Doctors who bulk bill children, pensioners, and concession card holders will receive an additional "incentive" payment for a standard consultation up from $6.85 to $20.65. In very remote areas, it will increase from $13.15 to $39.65.
![Australian Medical Association (AMA) Tasmanian president Dr John Saul said while he was glad to see the changes come into effect, he is worried they are "too little, too late". File picture Australian Medical Association (AMA) Tasmanian president Dr John Saul said while he was glad to see the changes come into effect, he is worried they are "too little, too late". File picture](/images/transform/v1/crop/frm/181418411/27fd424b-8075-43c5-906d-f19c53d8f55f.jpg/r0_0_5616_3744_w1200_h678_fmax.jpg)
Australian Medical Association (AMA) Tasmania president Dr John Saul said while he was glad to see the changes come into effect, he is worried they are "too little, too late".
"In disadvantaged, remote areas, the changes will be very welcomed," Dr Saul said.
"But 15 million Australians will continue to get no benefit whatsoever.
"That's one of the tragedies that middle Australia will continue to suffer, so that's very disappointing."
Federal Health Minister Mark Butler said the changes were the largest investment in bulk billing in the 40-year history of Medicare.
"This will benefit over 281,000 people in Tasmania," Mr Butler said.
"In a regional centre like Launceston, a doctor will get 46 per cent more for a standard bulk billed consultation of under 20 minutes (a Level B consultation), taking the Medicare payment for eligible patients to $72.80."
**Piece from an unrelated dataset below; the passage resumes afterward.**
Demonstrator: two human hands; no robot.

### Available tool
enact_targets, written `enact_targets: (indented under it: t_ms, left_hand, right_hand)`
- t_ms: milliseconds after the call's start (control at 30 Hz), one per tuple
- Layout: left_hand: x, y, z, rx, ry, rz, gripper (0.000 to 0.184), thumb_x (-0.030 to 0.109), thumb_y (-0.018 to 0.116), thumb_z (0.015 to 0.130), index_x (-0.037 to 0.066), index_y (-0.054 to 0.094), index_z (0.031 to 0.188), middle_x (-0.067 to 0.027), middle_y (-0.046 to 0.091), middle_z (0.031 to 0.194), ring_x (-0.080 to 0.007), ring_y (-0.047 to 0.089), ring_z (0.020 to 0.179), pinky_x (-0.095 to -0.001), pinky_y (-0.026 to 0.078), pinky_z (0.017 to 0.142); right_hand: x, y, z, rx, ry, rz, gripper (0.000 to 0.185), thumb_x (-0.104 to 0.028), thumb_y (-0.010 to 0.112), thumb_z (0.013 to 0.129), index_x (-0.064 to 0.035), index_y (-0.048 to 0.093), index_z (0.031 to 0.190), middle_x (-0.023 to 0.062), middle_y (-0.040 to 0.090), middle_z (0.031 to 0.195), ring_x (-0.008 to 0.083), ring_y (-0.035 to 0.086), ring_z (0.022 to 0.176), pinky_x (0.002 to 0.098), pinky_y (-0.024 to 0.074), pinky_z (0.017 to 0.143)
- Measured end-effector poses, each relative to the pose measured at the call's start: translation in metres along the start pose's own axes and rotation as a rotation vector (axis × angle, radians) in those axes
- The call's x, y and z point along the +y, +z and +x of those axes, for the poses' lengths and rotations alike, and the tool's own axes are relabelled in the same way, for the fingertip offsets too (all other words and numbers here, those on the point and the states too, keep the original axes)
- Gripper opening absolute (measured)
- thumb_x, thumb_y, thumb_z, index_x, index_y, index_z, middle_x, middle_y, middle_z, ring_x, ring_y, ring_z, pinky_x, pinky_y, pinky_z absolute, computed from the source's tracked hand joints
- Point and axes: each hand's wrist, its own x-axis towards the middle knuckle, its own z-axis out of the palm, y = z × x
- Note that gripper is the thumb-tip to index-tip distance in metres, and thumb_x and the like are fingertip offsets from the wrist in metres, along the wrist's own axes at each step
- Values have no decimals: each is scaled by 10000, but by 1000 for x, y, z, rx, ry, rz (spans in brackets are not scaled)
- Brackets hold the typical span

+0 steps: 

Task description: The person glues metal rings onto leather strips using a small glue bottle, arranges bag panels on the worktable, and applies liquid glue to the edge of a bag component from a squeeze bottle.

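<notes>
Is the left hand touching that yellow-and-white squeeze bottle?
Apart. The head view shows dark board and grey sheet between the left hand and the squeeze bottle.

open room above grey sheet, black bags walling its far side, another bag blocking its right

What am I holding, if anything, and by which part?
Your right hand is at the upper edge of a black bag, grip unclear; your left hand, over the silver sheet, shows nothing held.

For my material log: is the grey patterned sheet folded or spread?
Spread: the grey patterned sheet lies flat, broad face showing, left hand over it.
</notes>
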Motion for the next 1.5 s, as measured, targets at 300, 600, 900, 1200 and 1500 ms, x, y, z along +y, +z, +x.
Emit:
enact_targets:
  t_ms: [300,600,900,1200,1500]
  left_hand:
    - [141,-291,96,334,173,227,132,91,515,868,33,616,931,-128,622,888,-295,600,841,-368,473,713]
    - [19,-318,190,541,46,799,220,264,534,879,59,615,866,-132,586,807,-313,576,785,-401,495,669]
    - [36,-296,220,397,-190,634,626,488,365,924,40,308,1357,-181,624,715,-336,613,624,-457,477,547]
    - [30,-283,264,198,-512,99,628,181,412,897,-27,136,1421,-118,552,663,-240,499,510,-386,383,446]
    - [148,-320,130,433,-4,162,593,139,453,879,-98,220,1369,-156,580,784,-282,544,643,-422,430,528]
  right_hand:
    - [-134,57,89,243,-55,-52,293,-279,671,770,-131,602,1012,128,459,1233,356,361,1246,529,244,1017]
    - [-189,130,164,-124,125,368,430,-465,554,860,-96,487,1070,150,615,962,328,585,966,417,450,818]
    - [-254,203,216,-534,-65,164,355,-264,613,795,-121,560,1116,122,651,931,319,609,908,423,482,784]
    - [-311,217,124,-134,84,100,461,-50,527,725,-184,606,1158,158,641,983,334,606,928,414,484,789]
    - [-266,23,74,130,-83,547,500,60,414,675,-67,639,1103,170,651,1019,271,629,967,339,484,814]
Dr Saul said while the change marked a significant investment from the federal government, it isn't addressing the fundamental issues with bulk billing.
"Over the past 30 years, we've seen a constant erosion of the bulk billing payment to doctors if they choose to bulk bill their patients. And now it's just become totally unfeasible to bulk bill everyone, hence the move to private billing," he said.
"While these changes will be very welcome to those surgeries that are trying to continue bulk billing, I worry there won't be much change to those who have already moved to private billing for their health care card holders.
"We're not anticipating a lot of change in billing practices for those who have switched to private billing because increasing compensation for GPs doesn't really do anything to change the cost of operation."
Mr Butler disagreed, saying that doctors' groups have called this a "game-changer".
"GPs right around the country have said this will help them maintain and even shift back to bulk billing," Mr Butler said.
"Together, the indexation boosts in July and November and tripling of the bulk billing incentive provides a significant increase to the Medicare payments that GPs get to bulk bill eligible patients.
"General practice will make their own decisions about whether they take on this extra funding incentive now available to them."
Dr Saul said the "chronic underfunding of Medicare" has meant that the system has failed to keep up with the rising cost of health care and that Australian patients have ultimately suffered as a result.
"These measures are a step in the right direction, but it's a work in progress," he said.
"So it's not as if we're going to fix bulk billing just by doing this.
"There's a lot more that needs to be done to maintain a robust medical system."